Deference. If the plan action involves the use of the courts, the Deference disadvantage links well to this affirmative. Remember that both the Hamdi and Raul decisions did not unconditionally protect the interests of the military and the President, so the link is not 100% unique, but the plan would still be a significant threat to deference relative to the status quo.
Counterplans
Less than the plan. If the plan were something radical – such as eliminating the enemy combatant designation – you could do something less radical – such as the ABA Guidelines with net-benefits of Terrorism and Deference.
Executive action. You could simply have the executive stop designating people as enemy combatants and detaining them without charge.
A lot of the literature on detentions deals with Guantanamo Bay, since that is where a large majority of enemy combatants are detained. Understanding what is going on at Guantanamo Bay and how it intersects the detention debate is critical to evaluating any potential “civil liberties” topic.

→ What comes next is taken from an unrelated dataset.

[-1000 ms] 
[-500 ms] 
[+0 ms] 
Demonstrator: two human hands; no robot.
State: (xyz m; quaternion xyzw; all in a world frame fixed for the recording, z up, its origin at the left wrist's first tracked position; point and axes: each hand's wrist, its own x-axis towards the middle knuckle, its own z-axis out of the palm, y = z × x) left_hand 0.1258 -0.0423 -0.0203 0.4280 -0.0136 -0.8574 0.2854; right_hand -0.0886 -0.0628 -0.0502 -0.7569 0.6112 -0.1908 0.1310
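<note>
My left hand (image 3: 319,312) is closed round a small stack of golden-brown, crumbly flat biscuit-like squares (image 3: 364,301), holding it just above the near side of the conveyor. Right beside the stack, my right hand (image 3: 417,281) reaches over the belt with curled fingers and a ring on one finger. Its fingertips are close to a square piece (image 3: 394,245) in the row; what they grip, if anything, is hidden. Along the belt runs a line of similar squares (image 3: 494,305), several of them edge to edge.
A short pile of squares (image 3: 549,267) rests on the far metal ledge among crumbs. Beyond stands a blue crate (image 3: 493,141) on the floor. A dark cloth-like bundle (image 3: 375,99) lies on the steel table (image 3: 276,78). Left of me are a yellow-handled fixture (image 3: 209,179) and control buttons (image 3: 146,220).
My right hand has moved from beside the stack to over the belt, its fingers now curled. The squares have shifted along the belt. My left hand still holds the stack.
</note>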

Guantanamo Bay is the site of a U.S Naval Base in Cuba. Located on the Southeast side of the island, it is the only naval base the U.S. has in a Communist country. The U.S. gained access to the base in 1904 under a leasing arrangement that makes cessation of the lease possible only if both sides agree or if the U.S. abandons the base. Although the U.S. leases the base, we concede full sovereignty over the base to Cuba. For more on the history of the base visit http://www.nsgtmo.navy.mil/history%201a.htm
The U.S. agreement that Cuba retains full sovereignty over the base is what likely motivated the Bush administration to house all enemy combatants and many others the U.S. wishes to detain indefinitely. The administration hoped that the courts would agree that they had no authority over the base, though as discussed in the previous essay, the courts have not accepted that and have intervened.
None of those held as enemy combatants, at least as of the Winter of 2005, have been charged:
Steven R. Shapiro, National Legal Director, ACLU, THE FLETCHER FORUM OF WORLD AFFAIRS JOURNAL, Winter, 2005, p. 107.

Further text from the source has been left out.